When cancer has metastasized it means that it has spread from the place where it first started to another organ or tissue in the body.  Although some types of metastatic cancer in young adults can be cured, for many, a diagnosis of metastatic cancer means that cure may no longer be possible.  Nonetheless, cancer treatments are often available for all metastatic cancers to help slow the growth of the cancer and control symptoms.  These treatments may also help prolong life and a number of patients with metastatic disease can enjoy good quality of life for months, or in some cases, years.

Sam Wexler’s story:  Living with Stage IV

At some point during your cancer journey you may be introduced to the term palliative care, and the important role it can play in your overall treatment plan.  It is important for you to know that active cancer treatment, and palliative support can occur simultaneously, which is often the case for young adults.

The general public often confuses palliative care with end-of-life care, which focuses on providing comfort during the last few weeks of life.  Although palliative care can include end-of-life care it encompasses much more.

Palliative care is an approach that aims to enhance the quality of life of patients and their families facing a life-threatening illness such as advanced cancer.  Enhanced quality of life is achieved through relieving pain and other distressing symptoms, helping patients and families make difficult decisions about treatment options and addressing social, emotional and spiritual distress.

Dr. Camilla Zimmerman: Palliative Care

It is common for patients with metastatic cancer to develop symptoms as cancer progresses.  The type of symptom will depend on where in the body the cancer has spread to.  For example, if cancer has spread to the lung then one may experience shortness of breath or if cancer has spread to the bone then it is likely to cause pain in that area.  Other possible symptoms of advanced cancer include nausea, vomiting, headaches, fatigue, loss of appetite, constipation, anxiety or depression.  Your health care team will ask you about these symptoms during regular follow-up visits and recommend treatment options to help alleviate these symptoms.

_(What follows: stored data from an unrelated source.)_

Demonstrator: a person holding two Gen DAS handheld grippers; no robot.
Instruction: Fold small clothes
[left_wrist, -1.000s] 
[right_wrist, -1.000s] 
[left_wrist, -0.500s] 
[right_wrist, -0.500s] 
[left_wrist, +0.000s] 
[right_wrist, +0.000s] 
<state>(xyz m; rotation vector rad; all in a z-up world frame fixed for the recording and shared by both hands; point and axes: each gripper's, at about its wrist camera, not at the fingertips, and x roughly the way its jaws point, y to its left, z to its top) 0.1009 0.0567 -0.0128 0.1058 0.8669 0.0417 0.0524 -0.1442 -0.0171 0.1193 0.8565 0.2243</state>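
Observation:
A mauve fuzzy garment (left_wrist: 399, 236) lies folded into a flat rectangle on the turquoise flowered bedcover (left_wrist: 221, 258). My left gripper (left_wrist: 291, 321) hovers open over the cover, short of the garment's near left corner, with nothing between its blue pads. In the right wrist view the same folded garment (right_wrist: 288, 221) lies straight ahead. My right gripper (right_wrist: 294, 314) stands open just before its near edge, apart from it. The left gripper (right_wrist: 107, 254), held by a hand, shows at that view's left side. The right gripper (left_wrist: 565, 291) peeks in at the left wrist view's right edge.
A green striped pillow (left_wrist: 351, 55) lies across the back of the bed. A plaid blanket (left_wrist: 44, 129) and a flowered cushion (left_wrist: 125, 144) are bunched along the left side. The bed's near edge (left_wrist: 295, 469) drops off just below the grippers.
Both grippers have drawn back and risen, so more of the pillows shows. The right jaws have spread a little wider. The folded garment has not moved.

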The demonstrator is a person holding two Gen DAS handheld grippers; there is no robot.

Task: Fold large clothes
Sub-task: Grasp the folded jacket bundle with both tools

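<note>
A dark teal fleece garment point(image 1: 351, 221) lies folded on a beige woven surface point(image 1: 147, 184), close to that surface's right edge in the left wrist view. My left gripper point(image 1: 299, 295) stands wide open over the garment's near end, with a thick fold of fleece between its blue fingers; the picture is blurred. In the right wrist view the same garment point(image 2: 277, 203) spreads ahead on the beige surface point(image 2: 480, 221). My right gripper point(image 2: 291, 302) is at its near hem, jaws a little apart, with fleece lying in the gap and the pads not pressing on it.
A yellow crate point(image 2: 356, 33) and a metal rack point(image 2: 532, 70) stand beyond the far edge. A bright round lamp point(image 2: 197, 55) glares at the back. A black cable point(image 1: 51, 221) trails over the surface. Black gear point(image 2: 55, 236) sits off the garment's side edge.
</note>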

At some point you may be told that your cancer is no longer responding to treatment or you may have made a personal decision to stop anti-cancer treatments.   When this occurs, cancer treatments and medical testing stop and many young adults feel abandoned.  It’s important to remember that although cancer treatment stops, care continues, and the focus is on improving quality of life and keeping you comfortable for as long as possible. A patient’s hope during the cancer experience also changes over time.  At diagnosis many patients hope for a cure or that their cancer responds to treatment.  When cancer treatment is no longer possible, most young adults are eventually able to reframe their hope.  They may hope for meaningful times with their family and friends, hope for symptom control or hope they can make it to an important event.  Staying positive and using humour can also be a good outlet during this transitional time.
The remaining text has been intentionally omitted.